:: PROBLEM REQUIREMENTS ::
Of the material below, only the lines from the line containing "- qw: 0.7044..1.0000" down to the line containing "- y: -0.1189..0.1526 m" belong in the answer, written out exactly.

Start of RECORDED DATA

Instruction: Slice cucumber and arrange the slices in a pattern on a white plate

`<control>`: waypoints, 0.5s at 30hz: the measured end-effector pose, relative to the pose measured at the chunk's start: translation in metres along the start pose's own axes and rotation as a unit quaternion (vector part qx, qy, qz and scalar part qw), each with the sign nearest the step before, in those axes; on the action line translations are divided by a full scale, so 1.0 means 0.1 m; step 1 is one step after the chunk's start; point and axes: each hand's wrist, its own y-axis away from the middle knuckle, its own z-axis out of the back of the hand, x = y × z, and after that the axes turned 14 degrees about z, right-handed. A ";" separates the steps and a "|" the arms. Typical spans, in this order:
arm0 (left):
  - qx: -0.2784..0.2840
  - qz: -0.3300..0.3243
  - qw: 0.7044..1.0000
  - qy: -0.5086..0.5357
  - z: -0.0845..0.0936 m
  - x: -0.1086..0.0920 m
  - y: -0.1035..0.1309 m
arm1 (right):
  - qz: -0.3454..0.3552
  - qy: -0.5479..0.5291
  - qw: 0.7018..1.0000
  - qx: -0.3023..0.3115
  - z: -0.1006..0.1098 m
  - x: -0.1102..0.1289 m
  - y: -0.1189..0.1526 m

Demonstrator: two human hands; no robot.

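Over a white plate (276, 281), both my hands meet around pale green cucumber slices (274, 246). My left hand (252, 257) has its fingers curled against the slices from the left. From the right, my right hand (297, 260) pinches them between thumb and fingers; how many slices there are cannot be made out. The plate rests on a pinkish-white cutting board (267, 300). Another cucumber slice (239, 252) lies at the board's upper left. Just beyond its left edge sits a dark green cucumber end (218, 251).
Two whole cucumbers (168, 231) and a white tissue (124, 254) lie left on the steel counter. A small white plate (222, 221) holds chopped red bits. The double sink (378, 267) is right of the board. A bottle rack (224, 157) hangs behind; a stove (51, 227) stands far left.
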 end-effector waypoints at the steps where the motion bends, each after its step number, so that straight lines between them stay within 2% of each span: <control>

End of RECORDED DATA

:: ANSWER FOR THIS EXERCISE ::
  - qw: 0.7044..1.0000
  - qy: -0.5086..0.5357
  - z: -0.0845..0.0936 m
  - x: -0.1086..0.0920 m
  - y: -0.1035..0.1309 m
arm1 (right):
  - qz: -0.3454..0.3552
  - qy: -0.5479..0.5291
  - qw: 0.7018..1.0000
  - qx: -0.3023..0.3115
  - z: -0.1006..0.1098 m
  - x: -0.1102..0.1289 m
  - y: -0.1189..0.1526 m

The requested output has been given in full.